Exercise description >> Transcribe, word for word and without additions, each line below from the one containing "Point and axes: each" through the one containing "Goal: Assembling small", both ends included.

Material provided >>
#####

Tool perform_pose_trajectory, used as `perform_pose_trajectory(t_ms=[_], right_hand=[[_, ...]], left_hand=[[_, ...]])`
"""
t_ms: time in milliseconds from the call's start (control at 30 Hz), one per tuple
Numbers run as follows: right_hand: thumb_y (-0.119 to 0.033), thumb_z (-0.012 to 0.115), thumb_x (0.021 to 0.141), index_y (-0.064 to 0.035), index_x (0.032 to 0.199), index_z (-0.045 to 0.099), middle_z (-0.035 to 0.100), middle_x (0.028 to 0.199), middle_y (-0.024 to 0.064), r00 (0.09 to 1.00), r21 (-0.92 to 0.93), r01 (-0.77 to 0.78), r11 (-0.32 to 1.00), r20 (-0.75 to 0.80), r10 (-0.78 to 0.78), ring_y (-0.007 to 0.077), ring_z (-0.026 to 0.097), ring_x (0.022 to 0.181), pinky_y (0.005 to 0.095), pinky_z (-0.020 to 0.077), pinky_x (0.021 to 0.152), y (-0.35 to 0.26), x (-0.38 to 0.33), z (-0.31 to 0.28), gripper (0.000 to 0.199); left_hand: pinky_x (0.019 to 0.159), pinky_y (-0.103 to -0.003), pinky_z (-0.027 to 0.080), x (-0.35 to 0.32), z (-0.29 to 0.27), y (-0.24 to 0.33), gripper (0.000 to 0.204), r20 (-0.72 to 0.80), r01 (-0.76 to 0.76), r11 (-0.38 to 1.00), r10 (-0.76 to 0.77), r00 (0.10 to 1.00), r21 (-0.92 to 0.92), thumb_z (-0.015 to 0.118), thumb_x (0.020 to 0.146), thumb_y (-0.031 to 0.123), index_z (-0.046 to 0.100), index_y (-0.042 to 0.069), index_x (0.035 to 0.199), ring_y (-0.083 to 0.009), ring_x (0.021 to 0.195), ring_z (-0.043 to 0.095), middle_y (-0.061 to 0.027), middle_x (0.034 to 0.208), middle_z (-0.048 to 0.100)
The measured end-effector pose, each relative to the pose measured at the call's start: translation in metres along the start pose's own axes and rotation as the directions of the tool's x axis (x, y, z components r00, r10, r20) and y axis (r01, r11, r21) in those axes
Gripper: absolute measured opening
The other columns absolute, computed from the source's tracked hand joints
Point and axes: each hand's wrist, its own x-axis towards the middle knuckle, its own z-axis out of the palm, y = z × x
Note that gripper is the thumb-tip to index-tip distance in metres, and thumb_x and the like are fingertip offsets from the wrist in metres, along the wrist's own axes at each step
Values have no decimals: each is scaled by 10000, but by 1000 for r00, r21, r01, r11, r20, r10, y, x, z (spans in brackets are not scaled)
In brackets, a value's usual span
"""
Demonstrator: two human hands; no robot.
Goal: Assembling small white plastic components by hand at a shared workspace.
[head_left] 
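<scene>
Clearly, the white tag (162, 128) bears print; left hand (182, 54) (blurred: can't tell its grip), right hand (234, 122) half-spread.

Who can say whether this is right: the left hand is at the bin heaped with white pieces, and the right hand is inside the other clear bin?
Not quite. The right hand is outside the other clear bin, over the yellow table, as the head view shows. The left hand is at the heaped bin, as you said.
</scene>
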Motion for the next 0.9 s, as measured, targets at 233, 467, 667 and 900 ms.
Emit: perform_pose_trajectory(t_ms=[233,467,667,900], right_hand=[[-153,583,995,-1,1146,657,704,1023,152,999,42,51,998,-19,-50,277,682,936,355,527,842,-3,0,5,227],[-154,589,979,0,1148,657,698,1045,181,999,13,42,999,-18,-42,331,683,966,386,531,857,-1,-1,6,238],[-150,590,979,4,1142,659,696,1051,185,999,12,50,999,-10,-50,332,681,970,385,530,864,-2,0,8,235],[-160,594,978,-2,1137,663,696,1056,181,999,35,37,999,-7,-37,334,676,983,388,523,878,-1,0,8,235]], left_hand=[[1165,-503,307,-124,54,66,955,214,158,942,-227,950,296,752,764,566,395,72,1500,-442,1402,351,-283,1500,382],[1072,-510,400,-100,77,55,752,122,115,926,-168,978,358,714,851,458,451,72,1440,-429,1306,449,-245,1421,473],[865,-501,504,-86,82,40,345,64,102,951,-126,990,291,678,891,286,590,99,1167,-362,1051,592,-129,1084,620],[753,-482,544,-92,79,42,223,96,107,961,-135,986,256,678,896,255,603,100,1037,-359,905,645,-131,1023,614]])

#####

Solution >>
Point and axes: each hand's wrist, its own x-axis towards the middle knuckle, its own z-axis out of the palm, y = z × x
Note that gripper is the thumb-tip to index-tip distance in metres, and thumb_x and the like are fingertip offsets from the wrist in metres, along the wrist's own axes at each step
Values have no decimals: each is scaled by 10000, but by 1000 for r00, r21, r01, r11, r20, r10, y, x, z (spans in brackets are not scaled)
In brackets, a value's usual span
"""
Demonstrator: two human hands; no robot.
Goal: Assembling small white plastic components by hand at a shared workspace.

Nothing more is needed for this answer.